Если не считать отдельных спален, условия, в которых жили ученицы, мало чем отличались от условий жизни помощниц. Дортуары делились по возрасту, чтобы старшие девочки не развращали младших. В Петрополисе было холодно, в школе гуляли сквозняки. Все наше имущество помещалось в небольших сундуках, стоявших в изножье кроватей, и раз в неделю кто-нибудь из монахинь проверял их содержимое. Если сестра находила небрежно сложенный фартук или непарное белье, она переворачивала сундук вверх дном, и все его содержимое – одежда, рисунки, контрабанда вроде резинок для волос или губной помады – кучей валилось на пол. Владелице сундука приказывали устранить беспорядок, а потом ее оставляли без обеда или ужина. В первую же сионскую неделю сестра Эдвижиш обыскала мой сундучок и нашла блокнот, запрятанный в белье. Сестра быстро пролистала страницы, пробежала глазами список португальских слов и остановилась на английских словах. Ее белесые брови сошлись над переносицей.

– Что это, Мариа даш Дориш? – спросила она.

– Английские слова, сестра. – Я боялась, что она отнимет блокнот, но в то же время мне льстило, что я знаю что-то, чего не знает монахиня. – Моя хозяйка говорила по-английски. И меня учила.

Голубые глаза монахини изучали меня, и я не могла разобрать, что в ее взгляде – подозрительность или некоторое уважение.

– Любишь учить языки? – спросила Эдвижиш.

– Да, сестра.

– Мы преподаем ученицам латынь. В каждом семестре уроки разрешено посещать и кому-нибудь из помощниц, если у девушек хорошие способности и в будущем они смогут принять обет.

Я кивнула. Если я и выглядела воодушевленной, то не только из опасения, что сестра конфискует мой блокнот, но и потому, что немногие латинские слова, которые я успела услышать в первую неделю, казались мне странно прекрасными. Сестра бросила книжку в мой сундук и повернулась к следующему.
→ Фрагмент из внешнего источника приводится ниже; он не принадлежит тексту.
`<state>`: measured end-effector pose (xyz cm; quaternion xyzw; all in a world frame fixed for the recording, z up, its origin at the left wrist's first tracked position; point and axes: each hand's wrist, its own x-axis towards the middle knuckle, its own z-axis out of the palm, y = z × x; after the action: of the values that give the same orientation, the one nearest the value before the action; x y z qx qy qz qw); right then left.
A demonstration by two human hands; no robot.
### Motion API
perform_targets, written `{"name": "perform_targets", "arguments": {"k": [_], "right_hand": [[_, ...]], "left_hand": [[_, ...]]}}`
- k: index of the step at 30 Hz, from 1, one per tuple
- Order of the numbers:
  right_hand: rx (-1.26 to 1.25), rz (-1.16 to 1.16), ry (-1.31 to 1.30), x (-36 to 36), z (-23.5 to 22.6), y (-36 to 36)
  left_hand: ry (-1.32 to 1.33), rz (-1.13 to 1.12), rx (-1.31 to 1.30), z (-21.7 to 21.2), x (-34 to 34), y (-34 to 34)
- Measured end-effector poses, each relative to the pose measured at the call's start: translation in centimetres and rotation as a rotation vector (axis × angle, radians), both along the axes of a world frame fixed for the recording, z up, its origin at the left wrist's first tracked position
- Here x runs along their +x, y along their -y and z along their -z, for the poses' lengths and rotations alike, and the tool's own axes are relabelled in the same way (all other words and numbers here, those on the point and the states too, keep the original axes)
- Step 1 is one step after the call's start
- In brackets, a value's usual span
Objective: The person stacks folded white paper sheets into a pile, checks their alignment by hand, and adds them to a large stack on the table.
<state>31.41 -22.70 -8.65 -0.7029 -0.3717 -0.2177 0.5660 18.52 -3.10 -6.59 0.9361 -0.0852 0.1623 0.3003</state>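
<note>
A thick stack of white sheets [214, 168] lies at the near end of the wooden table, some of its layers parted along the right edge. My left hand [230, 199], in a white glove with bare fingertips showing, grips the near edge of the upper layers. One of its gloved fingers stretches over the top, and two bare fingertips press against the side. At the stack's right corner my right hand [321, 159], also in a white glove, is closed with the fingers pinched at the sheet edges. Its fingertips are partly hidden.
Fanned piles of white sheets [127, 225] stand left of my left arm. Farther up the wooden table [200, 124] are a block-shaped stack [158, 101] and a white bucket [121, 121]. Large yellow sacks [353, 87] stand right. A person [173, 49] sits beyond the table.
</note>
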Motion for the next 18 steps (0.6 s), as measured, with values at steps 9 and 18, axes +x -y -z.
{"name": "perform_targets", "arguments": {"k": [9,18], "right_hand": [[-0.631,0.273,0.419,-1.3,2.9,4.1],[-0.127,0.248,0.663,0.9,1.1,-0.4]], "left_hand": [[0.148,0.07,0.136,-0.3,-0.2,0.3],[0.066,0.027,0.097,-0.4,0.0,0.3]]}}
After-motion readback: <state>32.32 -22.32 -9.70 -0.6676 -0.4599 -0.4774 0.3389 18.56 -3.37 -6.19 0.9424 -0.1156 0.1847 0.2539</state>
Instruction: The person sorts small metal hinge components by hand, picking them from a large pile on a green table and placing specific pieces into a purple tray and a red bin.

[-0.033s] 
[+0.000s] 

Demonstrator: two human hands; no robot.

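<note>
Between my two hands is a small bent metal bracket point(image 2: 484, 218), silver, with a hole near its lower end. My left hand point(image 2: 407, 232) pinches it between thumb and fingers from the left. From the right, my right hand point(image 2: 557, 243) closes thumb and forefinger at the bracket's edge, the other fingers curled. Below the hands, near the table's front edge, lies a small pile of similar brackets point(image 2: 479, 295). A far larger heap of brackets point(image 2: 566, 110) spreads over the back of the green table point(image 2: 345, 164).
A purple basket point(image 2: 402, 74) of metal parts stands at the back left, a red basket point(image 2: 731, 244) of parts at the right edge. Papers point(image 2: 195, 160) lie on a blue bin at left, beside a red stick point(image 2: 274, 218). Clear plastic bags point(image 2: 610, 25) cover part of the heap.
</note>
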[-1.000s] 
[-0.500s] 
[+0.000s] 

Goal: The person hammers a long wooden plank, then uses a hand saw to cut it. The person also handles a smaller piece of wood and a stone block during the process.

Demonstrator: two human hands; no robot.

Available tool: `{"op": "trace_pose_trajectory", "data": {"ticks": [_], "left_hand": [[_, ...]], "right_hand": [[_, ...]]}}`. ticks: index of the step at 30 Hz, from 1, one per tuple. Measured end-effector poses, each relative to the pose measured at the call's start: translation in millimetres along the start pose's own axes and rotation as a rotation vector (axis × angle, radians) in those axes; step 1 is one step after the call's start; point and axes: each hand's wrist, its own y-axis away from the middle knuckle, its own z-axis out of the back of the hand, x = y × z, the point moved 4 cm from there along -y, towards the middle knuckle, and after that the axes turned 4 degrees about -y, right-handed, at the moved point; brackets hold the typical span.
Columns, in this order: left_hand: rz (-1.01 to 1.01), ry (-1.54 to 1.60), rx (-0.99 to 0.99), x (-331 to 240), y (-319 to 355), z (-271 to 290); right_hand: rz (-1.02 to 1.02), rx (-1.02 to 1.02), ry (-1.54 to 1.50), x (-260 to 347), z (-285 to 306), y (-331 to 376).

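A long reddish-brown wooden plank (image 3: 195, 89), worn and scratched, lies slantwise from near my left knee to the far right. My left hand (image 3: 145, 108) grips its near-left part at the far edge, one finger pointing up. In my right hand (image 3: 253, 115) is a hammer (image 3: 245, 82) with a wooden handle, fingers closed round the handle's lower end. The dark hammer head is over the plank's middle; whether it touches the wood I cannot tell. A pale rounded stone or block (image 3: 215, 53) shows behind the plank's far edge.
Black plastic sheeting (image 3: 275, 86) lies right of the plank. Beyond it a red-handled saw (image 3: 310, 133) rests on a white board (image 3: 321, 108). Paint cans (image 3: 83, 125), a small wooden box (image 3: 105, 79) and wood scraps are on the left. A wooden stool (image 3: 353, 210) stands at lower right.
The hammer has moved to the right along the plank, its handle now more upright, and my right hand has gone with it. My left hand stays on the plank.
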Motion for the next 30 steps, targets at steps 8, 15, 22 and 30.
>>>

Каждое утро сестра Эдвижиш свистела в свисток, шагая по узким рядам между кроватями.

– Salvator mundi, – говорила она, а нам полагалось отвечать:

– Salva nos.

Те, кто отвечал недостаточно быстро, оставались без завтрака. Так нас наказывали в «Сионе» – лишали еды за небольшие проступки и били тростью за прегрешения посерьезнее.

Мне нравились строгие порядки, форменные платья, наши утренние молитвы и обыкновение склонять голову при появлении матери-настоятельницы. Мне нравилась предсказуемость здешней жизни. Один день не отличался от другого. Мессы были скучными, но псалмы на латыни! От нашего пения, казалось, подрагивали стены часовни, и я чувствовала себя птицей, поющей в стае.

Чего я не могла простить «Сиону», так это того, что я редко видела Грасу. Я подносила к носу ее юбки, белье и блузы, надеясь уловить ее запах. По засохшей корочке соплей на рукавах ее ночной сорочки я понимала, что Граса плакала. Многие сионские помощницы плакали в подушки. Наши кровати стояли близко, и девочки иногда дотягивались одна до другой и держались за руки. В иные ночи я слышала скрип пружин и влажное чмоканье. В такие минуты я болезненно тосковала по Грасе и гадала, тоскует ли она по мне. Я представляла себе, как она спит в дортуаре для учениц, а потом представляла себе, как она не спит, как идет через всю спальню к кровати другой девочки. Всякий раз внутри у меня завязывался тугой узел и я не могла сдержать слез.

Мы переодевались под одеялом и мылись в ночных рубашках, засовывая руку под мокрую ткань, чтобы намылиться. Краны плевались холодной водой. Лишь потом, когда мы вытирались, я обращала внимание, что сквозь прилипшие к телам ночные сорочки можно различить темные заплатки волос и точки сосков. Многие девочки в моем дортуаре любили поговорить о том, как они умеют «таять», как могут помочь «растаять» другим. Довольно скоро я поняла, что это за таяние, и попробовала как-то ночью сотворить такое с собой, под одеялом, в темной интимности. Какое чудо – наши тела! Как я гордилась, что умею доставлять себе подобные ощущения. И какую странную неловкость чувствовала по утрам, уверенная, что девочки на соседних с моей кроватях знали, что я творю под одеялом. Своим открытием мне хотелось поделиться только с Грасой. Знает ли она, что значит растаять? А может, она тоже делает это?